A method does not, of course, get you anywhere. A scientific method might give you clues as to where you might find the next step in your research. If you have just done an experiment, then the method might suggest you analyse the errors, or consult the theory. It is not a matter of turning a handle or blindly attempting the next step. The method is not really for that, and nor does it replace creativity in research.
Given that, we can ask what, exactly, is a method for? This is not an easy question to answer. In practice, a lot of people in research do not explicitly follow a method. They do experiments, consider the errors and so on not because they have the steps of scientific method in mind, but because that is how they are trained; that is how the subject ‘works’ for them.
So a method, while possibly useful for introducing how the subject might be tackled, is not, in fact, that widely used. It might be a useful teaching tool, recognising that there are generic similarities between projects in the same subject. Hence, for example, there are a plethora of courses in research methods in assorted subjects such as the social sciences, history and so on. In part, these are practical, covering things such as how to get started, how to find suitable material, get ethical approval and so on. In part, though, they cover the sorts of things you need to do to do research in the subject.
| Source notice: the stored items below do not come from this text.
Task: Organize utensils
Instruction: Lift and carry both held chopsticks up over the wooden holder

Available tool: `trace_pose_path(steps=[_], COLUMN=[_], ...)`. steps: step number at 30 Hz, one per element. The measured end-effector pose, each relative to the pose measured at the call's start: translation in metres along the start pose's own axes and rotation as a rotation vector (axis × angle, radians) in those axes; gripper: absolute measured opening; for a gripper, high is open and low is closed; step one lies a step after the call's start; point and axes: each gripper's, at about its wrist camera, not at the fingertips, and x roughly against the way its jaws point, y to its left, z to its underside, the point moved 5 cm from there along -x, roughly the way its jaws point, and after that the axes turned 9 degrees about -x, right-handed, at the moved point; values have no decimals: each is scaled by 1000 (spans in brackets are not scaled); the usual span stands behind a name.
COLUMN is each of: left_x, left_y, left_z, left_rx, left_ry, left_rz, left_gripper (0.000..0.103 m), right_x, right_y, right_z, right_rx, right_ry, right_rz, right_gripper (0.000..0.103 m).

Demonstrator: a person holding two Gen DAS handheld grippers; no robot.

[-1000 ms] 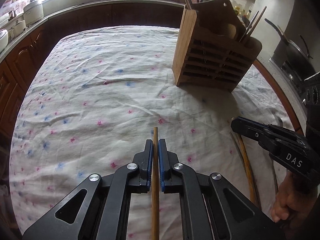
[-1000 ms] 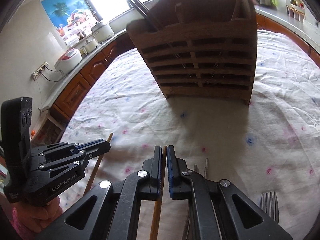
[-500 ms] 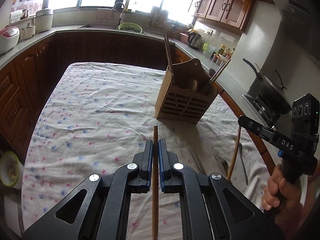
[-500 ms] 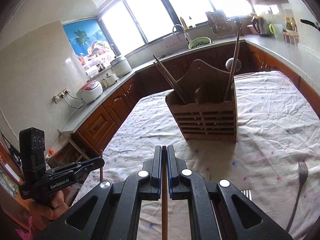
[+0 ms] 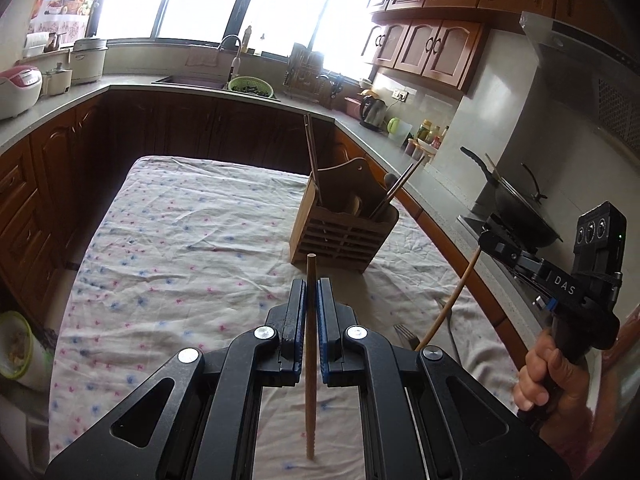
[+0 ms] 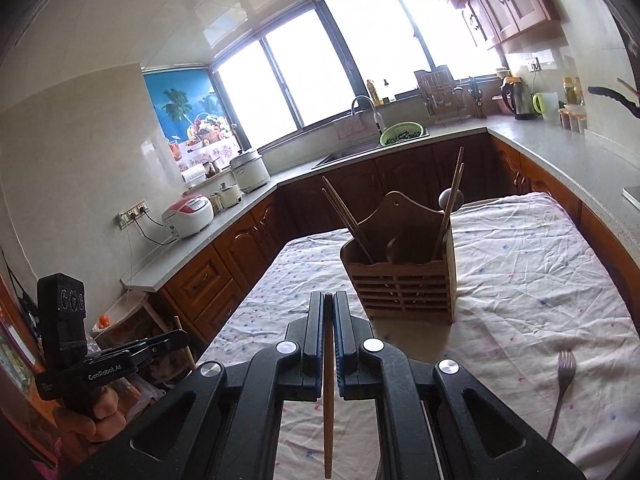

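Left gripper [image 5: 311,300] is clamped on 1 chopstick [image 5: 310,360], right gripper [image 6: 328,312] on another chopstick [image 6: 328,392], each held lengthwise, likely for dropping into the holder [image 6: 400,284].

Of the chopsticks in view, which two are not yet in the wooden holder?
The one clamped in the left gripper and the one clamped in the right gripper. The other chopsticks already stand leaning in the wooden holder.

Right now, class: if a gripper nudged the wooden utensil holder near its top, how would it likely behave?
The wooden utensil holder looks tall on a narrow base, so a high push might tip it. It stands on a wrinkled tablecloth, so it would probably drag rather than slide. The chopsticks leaning in it would likely rattle or shift.
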Motion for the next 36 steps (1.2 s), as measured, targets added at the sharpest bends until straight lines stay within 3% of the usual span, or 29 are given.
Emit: trace_pose_path(steps=[23, 36], left_x=[1, -13], left_y=[-5, -8], left_z=[-48, -110], left_rx=[-11, -20], left_ry=[-101, -207], left_rz=[9, -1], left_gripper=[5, 5], right_x=[16, 4], right_y=[-22, -28], right_z=[-39, -92], right_rx=[-20, 13], right_ry=[-137, -237], right_rz=[42, 71], right_gripper=[5, 5])
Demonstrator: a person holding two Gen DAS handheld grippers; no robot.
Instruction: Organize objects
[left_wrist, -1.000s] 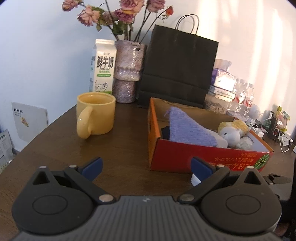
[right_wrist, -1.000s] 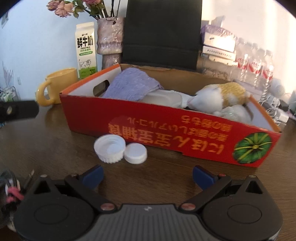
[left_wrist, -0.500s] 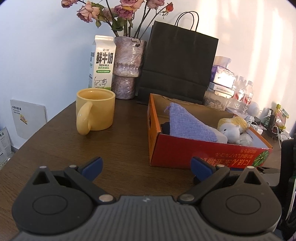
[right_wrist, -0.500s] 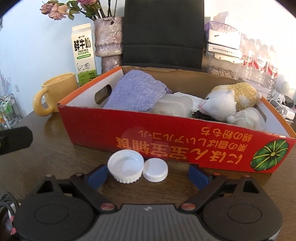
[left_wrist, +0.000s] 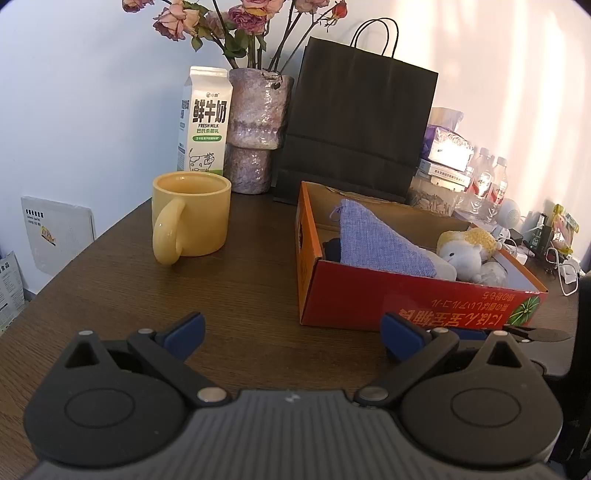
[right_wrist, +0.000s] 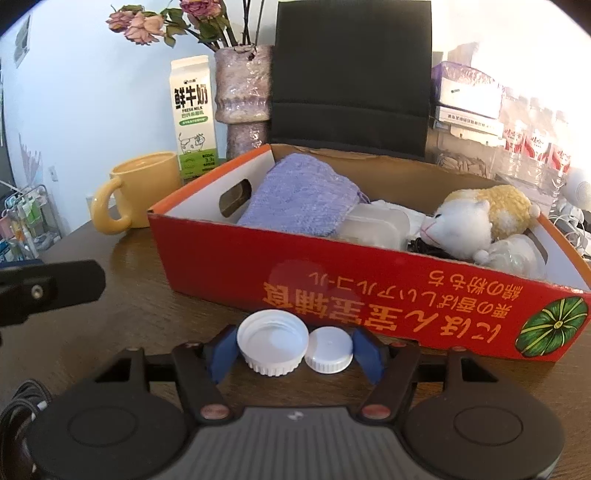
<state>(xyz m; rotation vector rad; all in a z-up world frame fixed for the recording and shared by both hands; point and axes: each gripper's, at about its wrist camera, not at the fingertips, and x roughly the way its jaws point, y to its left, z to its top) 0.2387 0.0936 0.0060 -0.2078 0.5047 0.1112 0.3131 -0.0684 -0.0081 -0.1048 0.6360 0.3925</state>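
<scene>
Left wrist view: one left gripper, jaws wide apart, nothing between them. One mug at 11 o'clock; one red box at 1 o'clock, holding one purple cloth and one plush toy. One milk carton, one vase and one black bag stand behind.

Right wrist view: one right gripper, jaws closing. Two white caps lie side by side between its pads: a large cap, open side up, and a small cap, closed side up. The pads appear to touch both outer edges. The box wall stands directly behind the caps at 12 o'clock. The table is dark wood.
</scene>
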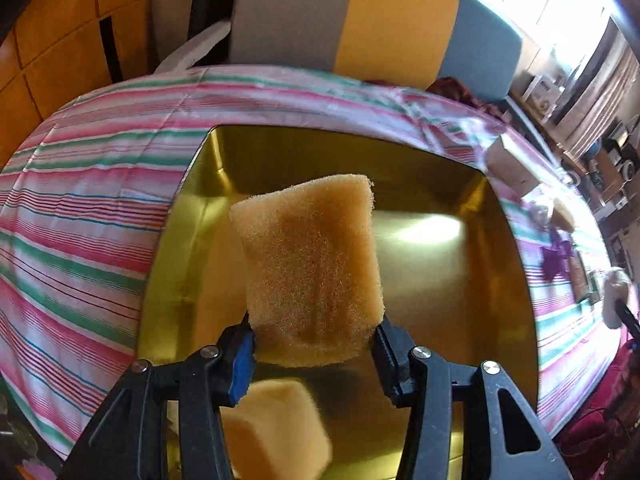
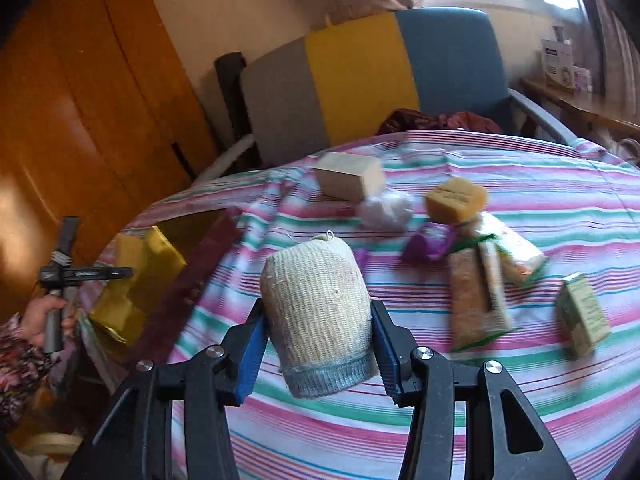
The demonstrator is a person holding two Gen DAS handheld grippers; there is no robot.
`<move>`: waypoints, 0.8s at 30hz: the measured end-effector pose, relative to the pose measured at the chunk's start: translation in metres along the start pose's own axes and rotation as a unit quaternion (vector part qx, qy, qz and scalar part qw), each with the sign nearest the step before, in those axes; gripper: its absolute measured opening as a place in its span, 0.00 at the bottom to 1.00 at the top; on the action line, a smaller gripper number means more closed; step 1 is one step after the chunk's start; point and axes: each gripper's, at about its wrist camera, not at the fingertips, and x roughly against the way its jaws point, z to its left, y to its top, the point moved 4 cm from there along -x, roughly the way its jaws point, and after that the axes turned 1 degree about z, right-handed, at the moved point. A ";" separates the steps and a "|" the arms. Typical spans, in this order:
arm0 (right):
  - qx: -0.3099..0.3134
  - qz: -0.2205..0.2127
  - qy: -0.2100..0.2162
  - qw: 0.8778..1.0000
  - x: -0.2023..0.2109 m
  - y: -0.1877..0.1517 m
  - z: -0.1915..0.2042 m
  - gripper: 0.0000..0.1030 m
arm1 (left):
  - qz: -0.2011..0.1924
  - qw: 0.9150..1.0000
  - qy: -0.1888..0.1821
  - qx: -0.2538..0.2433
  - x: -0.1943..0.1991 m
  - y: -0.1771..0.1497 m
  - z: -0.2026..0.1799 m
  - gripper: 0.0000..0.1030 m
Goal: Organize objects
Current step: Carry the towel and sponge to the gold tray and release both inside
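Note:
My left gripper (image 1: 316, 344) is shut on the lower end of an orange-yellow sponge (image 1: 312, 272) and holds it above the inside of a shiny gold box (image 1: 460, 280). A paler yellow block (image 1: 276, 428) shows blurred under the fingers; I cannot tell whether it is a second sponge or a reflection. My right gripper (image 2: 320, 344) is shut on a cream woven scrub mitt (image 2: 316, 312) with a grey-blue cuff, lifted over the striped tablecloth (image 2: 480, 400). In the right wrist view the gold box (image 2: 136, 280) sits at the table's left end, with the left gripper (image 2: 100, 273) over it.
On the cloth beyond the mitt lie a pale soap block (image 2: 348, 176), a white plastic wad (image 2: 384, 204), a yellow bar (image 2: 456, 198), a purple wrapper (image 2: 428, 242), two clear packets (image 2: 476, 300) and a green carton (image 2: 584, 316). A grey, yellow and blue chair (image 2: 360, 80) stands behind the table. A hand (image 2: 40, 320) grips the left tool.

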 end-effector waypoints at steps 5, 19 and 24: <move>0.010 -0.010 0.050 0.999 -0.005 0.005 0.046 0.48 | 0.029 0.999 0.023 0.004 -0.014 0.001 0.019 0.49; 0.025 0.022 0.148 0.988 -0.048 -0.013 0.134 0.49 | 0.019 0.998 0.044 0.028 0.012 -0.013 0.033 0.66; 0.021 0.036 0.166 0.985 -0.062 -0.021 0.153 0.49 | -0.063 0.994 0.015 0.083 0.045 -0.024 0.042 0.66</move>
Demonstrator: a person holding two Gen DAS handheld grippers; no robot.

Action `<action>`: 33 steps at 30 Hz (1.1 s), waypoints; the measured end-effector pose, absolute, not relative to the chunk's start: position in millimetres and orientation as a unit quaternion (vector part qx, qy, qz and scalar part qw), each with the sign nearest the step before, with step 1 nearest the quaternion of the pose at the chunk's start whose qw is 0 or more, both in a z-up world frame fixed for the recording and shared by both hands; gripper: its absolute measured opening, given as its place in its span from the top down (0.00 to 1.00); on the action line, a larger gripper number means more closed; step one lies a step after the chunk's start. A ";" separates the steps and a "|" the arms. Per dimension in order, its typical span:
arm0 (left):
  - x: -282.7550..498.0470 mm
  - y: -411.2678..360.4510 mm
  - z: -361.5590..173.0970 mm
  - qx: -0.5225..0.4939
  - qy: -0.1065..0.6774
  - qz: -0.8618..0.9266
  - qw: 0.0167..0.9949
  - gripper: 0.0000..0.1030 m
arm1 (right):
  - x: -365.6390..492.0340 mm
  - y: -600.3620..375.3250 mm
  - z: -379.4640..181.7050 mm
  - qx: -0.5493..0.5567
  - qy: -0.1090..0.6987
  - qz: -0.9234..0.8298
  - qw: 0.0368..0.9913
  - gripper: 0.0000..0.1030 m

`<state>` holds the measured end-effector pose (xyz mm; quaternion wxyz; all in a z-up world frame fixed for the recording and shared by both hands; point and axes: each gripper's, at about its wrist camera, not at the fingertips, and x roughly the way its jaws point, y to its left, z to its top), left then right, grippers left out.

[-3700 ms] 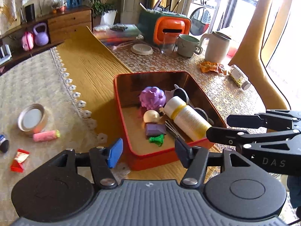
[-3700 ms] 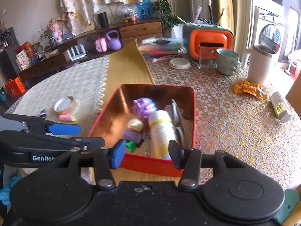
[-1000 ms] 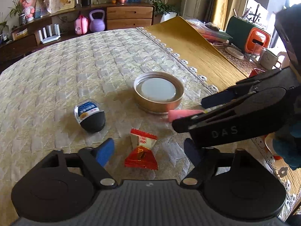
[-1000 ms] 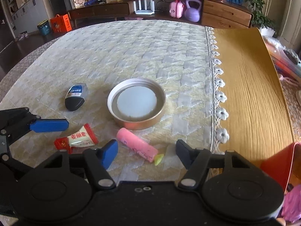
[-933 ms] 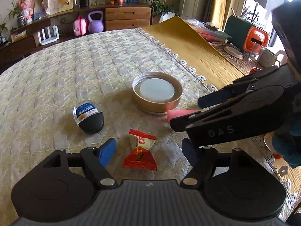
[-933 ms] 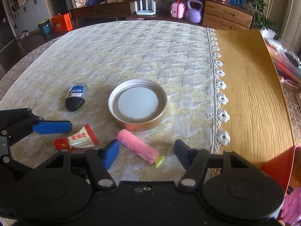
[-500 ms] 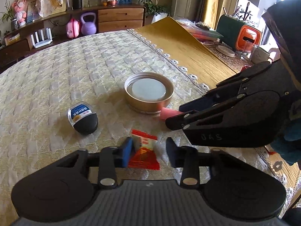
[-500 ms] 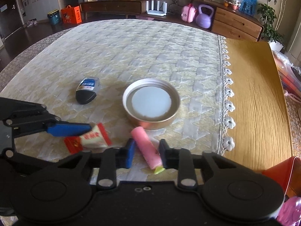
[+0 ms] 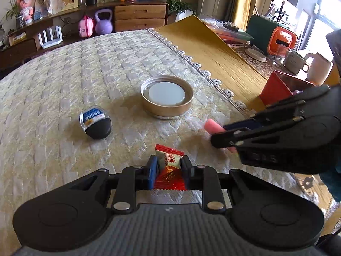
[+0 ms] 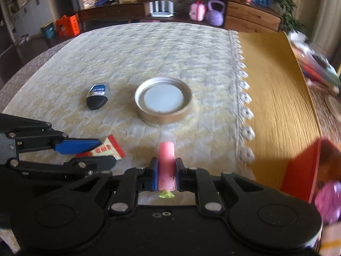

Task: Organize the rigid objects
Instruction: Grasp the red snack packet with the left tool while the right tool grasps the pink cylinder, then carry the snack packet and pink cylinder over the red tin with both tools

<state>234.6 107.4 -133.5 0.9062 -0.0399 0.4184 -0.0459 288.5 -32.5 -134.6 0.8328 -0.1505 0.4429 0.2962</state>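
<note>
Left wrist cam: I'm looking over the quilted cloth [image 9: 64,81], w/ the red tin [image 9: 283,87] sitting far right on the wood mat [image 9: 215,51]. Lid [image 9: 167,96] is lying open side up mid-cloth, black pod [image 9: 96,122] to its left. My right gripper [image 10: 166,171] has just been closing and is now clamping the pink tube [image 10: 166,164], tube pointing at the lid. My left gripper [image 9: 168,168] is pinching the red candy [image 9: 169,170] at the cloth's near edge.
</note>
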 end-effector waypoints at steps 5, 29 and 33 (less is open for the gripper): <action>222.8 97.8 -123.6 -0.041 0.415 -0.049 0.908 0.77 | 268.7 -52.0 -123.9 -0.125 0.444 0.286 0.840 0.86; 179.8 21.9 -54.5 -0.017 0.381 -0.084 0.921 0.77 | 201.2 -154.9 -49.3 -0.040 0.405 0.245 0.880 0.86; 179.1 3.4 -47.3 -0.012 0.377 -0.092 0.922 0.77 | 197.2 -178.1 -42.6 -0.027 0.398 0.234 0.887 0.86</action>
Research is the process of starting from a known position and finding something out which was not known before. Despite a lot of media hype about scientific breakthroughs and the like, most research advances the subject incrementally. Each research paper published in the sciences is a little advance over what went before. Thomas Kuhn, a Twentieth Century philosopher of science, observed that most of the time scientific research was conducted within the remit of what he called ‘normal science’, that is, the core understandings of the science (the paradigm is physics, because that was the most developed at the time) are known, understood and largely unquestioned. The research that happens occurs around the edges; it is almost filling in the gaps.
Another way of looking at a subject is as a web. There are core assumptions at the heart of the web, and these are spun out into more and more tenuously held assumptions until you get to the edge. This, perhaps is where ‘normal’ science takes place. Changing the nature of these links in the web does not disturb the web as a whole.
Every once in a while, Kuhn argues, someone comes along and sweeps the whole of the central, core, assumptions of a subject away and replaces them. This is the paradigm shift (I think Kuhn coined the phrase), a sudden change in the basic assumptions of a topic that leads to a completely different web, a completely different direction for the subject.
The paradigm shifters in physics are fairly well known: Galileo, Newton, Einstein for example. Whether they actually single-handedly changed physics is a bit more controversial. They certainly did not act in a vacuum, as is often assumed. That they thought differently about a subject and bought new things into physics is not disputed, but in all things context is important: the time was right for a breakthrough; the problems of the normal paradigm were becoming obvious, if not pressing.
Similar changes can be seen in other subjects, although I am not sufficiently an expert to be able to say. Something happened in theology, for example, around the fourth century AD, when the Patristic Fathers were forced into using non-Biblical, philosophical language to describe God, His Son, Jesus Christ and the Holy Spirit. Not all of them were happy with this shift in language, however, and it still causes a degree of difficulty today. Again, something happened in the Middle Ages to enable a shift to Scholasticism, and again at the time of the Renaissance and Reformation to shift away from Scholasticism. I dare say that a variety of similar shifts could be identified both in theology and physics and in other topics.
A shift in paradigm is not a shift in the subject as it is. Mostly, the new paradigms encompass the knowledge and understandings there were before. For example, Einstein’s relativity theories (for there are two) encompass the results of Newtonian mechanics and gravity as low energy cases. While the way of looking at the universe changed as a result of Einstein’s work, the fundamentals of rolling billiard balls around the place did not. Einstein’s theories are useful in high mass, high speed and long distances. Similarly, the Reformation did not instantly abandon all that had gone before – the Reformers, mostly, would have been shocked by the argument that they had. The insights of the past still informed the thinking of the present, as mass and momentum are still fundamental quantities in physics.
Has any of this to do with method? Mostly, the people who started the paradigm shifts were trained in the methods of the subjects as it was at the time. Einstein, for example, knew quite a lot of fairly obscure mathematics which he put to good use in General Relativity. The mathematics is now rather less obscure, of course, but it still takes a fair bit of getting your head around. Galileo was trained in the Aristotelian school of physics which he subsequently had a hand in overturning. If we are unable to sweep away totally what has gone before (and we cannot), then in order to extend it we have to be experts in the subject.
So the methods with which we have been brought up are fundamentally useful. We might not think about them explicitly, but they are around and do inform how we undertake even the most revolutionary of paradigm shifts. Our intellectual history does constrain the past, no matter how much we might have thought we have left the past behind.